What you should do:
Please transcribe the data exactly, with nothing left out.
▬▬▬▬▬▬▬▬▬▬
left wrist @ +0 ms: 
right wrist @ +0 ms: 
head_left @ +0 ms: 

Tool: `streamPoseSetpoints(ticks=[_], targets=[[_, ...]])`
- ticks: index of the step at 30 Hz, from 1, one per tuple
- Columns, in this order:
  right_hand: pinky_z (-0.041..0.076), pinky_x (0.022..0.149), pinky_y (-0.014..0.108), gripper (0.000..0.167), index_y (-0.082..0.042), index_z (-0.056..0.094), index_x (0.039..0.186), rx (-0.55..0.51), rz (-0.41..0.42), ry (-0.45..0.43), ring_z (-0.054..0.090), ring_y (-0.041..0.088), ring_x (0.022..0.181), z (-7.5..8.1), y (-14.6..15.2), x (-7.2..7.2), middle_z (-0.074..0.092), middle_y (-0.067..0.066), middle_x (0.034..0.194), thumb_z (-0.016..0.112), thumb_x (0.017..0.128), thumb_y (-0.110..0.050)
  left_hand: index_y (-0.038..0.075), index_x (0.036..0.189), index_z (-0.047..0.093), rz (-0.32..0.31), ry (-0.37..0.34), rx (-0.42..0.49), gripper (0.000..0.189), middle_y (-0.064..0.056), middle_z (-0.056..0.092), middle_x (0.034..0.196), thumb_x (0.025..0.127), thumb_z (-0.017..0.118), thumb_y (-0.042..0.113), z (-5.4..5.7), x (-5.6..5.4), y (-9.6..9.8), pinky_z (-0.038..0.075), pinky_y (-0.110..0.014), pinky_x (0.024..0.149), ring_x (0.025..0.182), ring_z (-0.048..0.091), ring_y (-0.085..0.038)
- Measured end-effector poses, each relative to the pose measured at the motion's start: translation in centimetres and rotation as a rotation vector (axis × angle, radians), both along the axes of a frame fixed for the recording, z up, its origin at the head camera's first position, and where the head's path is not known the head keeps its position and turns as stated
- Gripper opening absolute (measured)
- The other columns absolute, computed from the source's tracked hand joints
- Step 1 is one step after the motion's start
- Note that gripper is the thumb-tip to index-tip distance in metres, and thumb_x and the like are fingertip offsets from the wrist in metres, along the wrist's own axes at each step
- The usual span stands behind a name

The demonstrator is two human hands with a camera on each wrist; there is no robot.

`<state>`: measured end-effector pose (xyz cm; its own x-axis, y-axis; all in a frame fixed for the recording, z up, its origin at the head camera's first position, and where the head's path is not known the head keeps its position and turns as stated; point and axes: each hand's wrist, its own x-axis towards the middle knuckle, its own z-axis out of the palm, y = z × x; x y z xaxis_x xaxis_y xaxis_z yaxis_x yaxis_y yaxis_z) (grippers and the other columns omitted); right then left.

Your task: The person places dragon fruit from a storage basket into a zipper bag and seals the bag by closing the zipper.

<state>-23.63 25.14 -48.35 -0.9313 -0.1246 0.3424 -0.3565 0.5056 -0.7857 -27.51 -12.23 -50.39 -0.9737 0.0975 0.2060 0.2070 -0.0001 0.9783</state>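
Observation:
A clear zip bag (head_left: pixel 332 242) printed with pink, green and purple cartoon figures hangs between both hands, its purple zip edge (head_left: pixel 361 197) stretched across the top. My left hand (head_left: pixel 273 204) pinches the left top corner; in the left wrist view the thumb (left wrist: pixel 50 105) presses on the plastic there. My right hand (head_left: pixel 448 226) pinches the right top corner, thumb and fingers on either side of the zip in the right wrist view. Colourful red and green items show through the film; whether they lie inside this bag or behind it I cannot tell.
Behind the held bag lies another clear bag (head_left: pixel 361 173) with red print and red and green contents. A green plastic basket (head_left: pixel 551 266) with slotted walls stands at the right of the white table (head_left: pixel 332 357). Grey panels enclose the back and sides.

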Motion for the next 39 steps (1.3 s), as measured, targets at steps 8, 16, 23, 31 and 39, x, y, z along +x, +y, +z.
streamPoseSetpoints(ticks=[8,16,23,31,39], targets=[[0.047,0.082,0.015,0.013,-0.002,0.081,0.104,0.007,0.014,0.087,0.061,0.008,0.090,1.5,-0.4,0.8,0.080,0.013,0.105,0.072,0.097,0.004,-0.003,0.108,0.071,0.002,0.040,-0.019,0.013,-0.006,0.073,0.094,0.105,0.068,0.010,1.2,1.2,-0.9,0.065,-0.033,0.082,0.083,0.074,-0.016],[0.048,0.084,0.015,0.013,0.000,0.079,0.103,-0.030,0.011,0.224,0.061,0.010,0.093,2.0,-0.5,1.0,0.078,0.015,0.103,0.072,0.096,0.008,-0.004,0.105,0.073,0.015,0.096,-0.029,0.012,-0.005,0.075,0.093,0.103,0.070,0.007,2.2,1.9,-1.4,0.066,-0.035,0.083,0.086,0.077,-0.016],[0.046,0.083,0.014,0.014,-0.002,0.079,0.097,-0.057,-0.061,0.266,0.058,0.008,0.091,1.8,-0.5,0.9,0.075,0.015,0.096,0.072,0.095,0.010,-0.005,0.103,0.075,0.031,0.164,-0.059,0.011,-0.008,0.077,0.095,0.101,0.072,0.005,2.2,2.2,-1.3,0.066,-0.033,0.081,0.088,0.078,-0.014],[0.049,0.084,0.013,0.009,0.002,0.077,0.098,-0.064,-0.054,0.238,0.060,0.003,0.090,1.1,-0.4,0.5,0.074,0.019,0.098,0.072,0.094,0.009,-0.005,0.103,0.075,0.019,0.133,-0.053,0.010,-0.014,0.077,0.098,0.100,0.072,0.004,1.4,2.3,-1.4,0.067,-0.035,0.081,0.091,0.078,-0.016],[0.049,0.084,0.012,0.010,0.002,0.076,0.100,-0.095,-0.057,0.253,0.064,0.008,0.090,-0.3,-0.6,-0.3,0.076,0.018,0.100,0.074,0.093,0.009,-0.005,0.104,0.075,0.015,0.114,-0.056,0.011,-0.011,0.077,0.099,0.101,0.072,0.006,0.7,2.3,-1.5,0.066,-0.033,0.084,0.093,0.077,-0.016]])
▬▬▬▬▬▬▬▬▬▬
Exercise output:
left wrist @ +0 ms: 
right wrist @ +0 ms: 
head_left @ +0 ms: 

Tool: `streamPoseSetpoints(ticks=[_], targets=[[_, ...]])`
- ticks: index of the step at 30 Hz, from 1, one per tuple
- Columns, in this order:
  right_hand: pinky_z (-0.041..0.076), pinky_x (0.022..0.149), pinky_y (-0.014..0.108), gripper (0.000..0.167), index_y (-0.082..0.042), index_z (-0.056..0.094), index_x (0.039..0.186), rx (-0.55..0.51), rz (-0.41..0.42), ry (-0.45..0.43), ring_z (-0.054..0.090), ring_y (-0.041..0.088), ring_x (0.022..0.181), z (-7.5..8.1), y (-14.6..15.2), x (-7.2..7.2), middle_z (-0.074..0.092), middle_y (-0.067..0.066), middle_x (0.034..0.194), thumb_z (-0.016..0.112), thumb_x (0.017..0.128), thumb_y (-0.110..0.050)
  left_hand: index_y (-0.038..0.075), index_x (0.036..0.189), index_z (-0.047..0.093), rz (-0.32..0.31), ry (-0.37..0.34), rx (-0.42..0.49), gripper (0.000..0.189), middle_y (-0.064..0.056), middle_z (-0.056..0.092), middle_x (0.034..0.196), thumb_x (0.025..0.127), thumb_z (-0.017..0.118), thumb_y (-0.042..0.113), z (-5.4..5.7), x (-5.6..5.4), y (-9.6..9.8), pinky_z (-0.038..0.075), pinky_y (-0.110..0.014), pinky_x (0.024..0.149), ring_x (0.025..0.182), ring_z (-0.048..0.091), ring_y (-0.085..0.038)
- Measured end-effector poses, each relative to the pose measured at the motion's start: translation in centimetres and rotation as a rotation vector (axis × angle, radians), both along the axes of a frame fixed for the recording, z up, its origin at the head camera's first position, and where the head's path is not known the head keeps its position and turns as stated
- Gripper opening absolute (measured)
- The other columns absolute, computed from the source's tracked hand joints
- Step 1 is one step after the motion's start
- Note that gripper is the thumb-tip to index-tip distance in metres, and thumb_x and the like are fingertip offsets from the wrist in metres, along the wrist's own axes at each step
- The usual span stands behind a name

The demonstrator is two human hands with a camera on each wrist; there is no robot.

`<state>`: measured end-effector pose (xyz cm; its own x-axis, y-axis; all in a frame fixed for the recording, z up, its origin at the head camera's first position, and where the head's path is not known the head keeps its position and turns as stated; point and axes: each hand's wrist, its own x-axis towards the middle knuckle, its own z-axis out of the palm, y = z × x; x y z xaxis_x xaxis_y xaxis_z yaxis_x yaxis_y yaxis_z) (grippers and the other columns omitted); right then left.

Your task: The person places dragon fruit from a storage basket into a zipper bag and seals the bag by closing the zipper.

<state>-23.63 25.14 -48.35 -0.9313 -0.1246 0.3424 -0.3565 0.5056 -0.7857 -27.51 -12.23 -50.39 -0.9737 0.0975 0.2060 0.2070 -0.0001 0.9783</state>
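Observation:
A clear zip bag (head_left: pixel 332 242) printed with pink, green and purple cartoon figures hangs between both hands, its purple zip edge (head_left: pixel 361 197) stretched across the top. My left hand (head_left: pixel 273 204) pinches the left top corner; in the left wrist view the thumb (left wrist: pixel 50 105) presses on the plastic there. My right hand (head_left: pixel 448 226) pinches the right top corner, thumb and fingers on either side of the zip in the right wrist view. Colourful red and green items show through the film; whether they lie inside this bag or behind it I cannot tell.
Behind the held bag lies another clear bag (head_left: pixel 361 173) with red print and red and green contents. A green plastic basket (head_left: pixel 551 266) with slotted walls stands at the right of the white table (head_left: pixel 332 357). Grey panels enclose the back and sides.
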
Motion for the next 39 steps (1.3 s), as measured, targets at steps 8, 16, 23, 31 and 39, x, y, z along +x, +y, +z.
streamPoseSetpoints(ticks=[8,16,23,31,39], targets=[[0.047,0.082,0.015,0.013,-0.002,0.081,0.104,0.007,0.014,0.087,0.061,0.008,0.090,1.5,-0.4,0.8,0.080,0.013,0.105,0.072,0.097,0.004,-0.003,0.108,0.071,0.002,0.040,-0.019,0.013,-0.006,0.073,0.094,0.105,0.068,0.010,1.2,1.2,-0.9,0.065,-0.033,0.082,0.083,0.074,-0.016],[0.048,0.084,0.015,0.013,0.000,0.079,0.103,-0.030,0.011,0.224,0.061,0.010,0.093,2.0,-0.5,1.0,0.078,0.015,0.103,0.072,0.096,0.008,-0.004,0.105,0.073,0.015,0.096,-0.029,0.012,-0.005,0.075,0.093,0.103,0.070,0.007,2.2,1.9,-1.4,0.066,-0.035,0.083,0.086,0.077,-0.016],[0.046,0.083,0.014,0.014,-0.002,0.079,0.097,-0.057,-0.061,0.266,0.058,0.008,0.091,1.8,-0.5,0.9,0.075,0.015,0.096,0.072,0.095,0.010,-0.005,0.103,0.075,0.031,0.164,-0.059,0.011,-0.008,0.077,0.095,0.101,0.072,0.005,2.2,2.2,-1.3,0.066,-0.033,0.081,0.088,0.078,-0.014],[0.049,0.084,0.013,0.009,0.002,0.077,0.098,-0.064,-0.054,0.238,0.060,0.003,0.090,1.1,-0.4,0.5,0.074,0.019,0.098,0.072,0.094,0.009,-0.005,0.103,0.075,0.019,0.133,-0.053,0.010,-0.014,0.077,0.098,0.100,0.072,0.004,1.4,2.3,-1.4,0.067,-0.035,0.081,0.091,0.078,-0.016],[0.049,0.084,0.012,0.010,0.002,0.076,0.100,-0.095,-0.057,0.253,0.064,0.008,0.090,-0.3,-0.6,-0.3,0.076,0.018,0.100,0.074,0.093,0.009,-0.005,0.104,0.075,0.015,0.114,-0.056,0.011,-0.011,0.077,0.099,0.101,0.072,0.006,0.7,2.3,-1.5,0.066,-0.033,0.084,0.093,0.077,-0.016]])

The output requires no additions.